■ **WHAT YOU WILL DO**
Find every line below where the word "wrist" occurs. Then say how many there are, giving only the number.

■ **DATA BLOCK**

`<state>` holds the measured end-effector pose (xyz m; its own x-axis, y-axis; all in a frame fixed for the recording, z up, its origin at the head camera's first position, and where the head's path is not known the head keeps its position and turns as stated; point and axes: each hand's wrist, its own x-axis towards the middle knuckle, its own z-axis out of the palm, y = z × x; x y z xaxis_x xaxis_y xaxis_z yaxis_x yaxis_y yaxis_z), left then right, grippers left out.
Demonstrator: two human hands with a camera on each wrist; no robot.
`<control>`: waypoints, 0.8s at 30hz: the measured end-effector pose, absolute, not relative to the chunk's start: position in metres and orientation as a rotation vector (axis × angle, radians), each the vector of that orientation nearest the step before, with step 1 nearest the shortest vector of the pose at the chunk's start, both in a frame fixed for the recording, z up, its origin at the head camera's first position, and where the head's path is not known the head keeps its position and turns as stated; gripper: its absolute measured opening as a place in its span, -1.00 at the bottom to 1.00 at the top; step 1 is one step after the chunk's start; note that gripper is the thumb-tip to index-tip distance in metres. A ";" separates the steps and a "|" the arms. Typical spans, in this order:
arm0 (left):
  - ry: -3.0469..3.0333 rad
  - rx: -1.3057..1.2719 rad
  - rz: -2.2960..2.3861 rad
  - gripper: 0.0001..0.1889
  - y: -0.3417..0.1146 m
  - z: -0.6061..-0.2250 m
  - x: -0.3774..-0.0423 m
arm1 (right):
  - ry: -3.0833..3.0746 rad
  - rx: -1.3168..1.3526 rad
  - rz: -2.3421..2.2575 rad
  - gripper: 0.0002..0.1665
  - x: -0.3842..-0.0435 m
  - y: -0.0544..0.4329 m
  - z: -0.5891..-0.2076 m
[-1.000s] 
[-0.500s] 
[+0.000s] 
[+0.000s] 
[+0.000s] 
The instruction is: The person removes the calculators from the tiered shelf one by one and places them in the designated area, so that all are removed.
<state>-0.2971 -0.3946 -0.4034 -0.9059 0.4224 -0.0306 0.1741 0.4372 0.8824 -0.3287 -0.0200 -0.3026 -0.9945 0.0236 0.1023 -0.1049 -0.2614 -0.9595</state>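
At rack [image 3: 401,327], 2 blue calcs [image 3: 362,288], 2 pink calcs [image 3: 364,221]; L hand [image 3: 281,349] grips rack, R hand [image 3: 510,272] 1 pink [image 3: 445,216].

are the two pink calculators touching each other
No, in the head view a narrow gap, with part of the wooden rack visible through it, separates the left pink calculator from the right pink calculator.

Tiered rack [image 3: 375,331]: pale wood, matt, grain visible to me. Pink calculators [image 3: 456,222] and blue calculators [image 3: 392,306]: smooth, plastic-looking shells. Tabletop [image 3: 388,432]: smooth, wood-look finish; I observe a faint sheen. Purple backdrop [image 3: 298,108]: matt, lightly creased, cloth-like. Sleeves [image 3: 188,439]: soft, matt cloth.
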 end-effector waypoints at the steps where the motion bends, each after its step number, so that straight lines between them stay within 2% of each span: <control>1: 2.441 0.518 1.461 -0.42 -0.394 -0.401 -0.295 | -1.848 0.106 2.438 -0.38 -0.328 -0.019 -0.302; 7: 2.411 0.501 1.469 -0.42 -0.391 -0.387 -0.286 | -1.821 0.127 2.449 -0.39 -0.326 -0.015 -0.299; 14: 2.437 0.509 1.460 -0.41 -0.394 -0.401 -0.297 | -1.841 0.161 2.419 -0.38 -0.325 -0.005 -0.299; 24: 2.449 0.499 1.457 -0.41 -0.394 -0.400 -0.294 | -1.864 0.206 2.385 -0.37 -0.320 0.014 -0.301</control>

■ **COMPLETED TASK**
2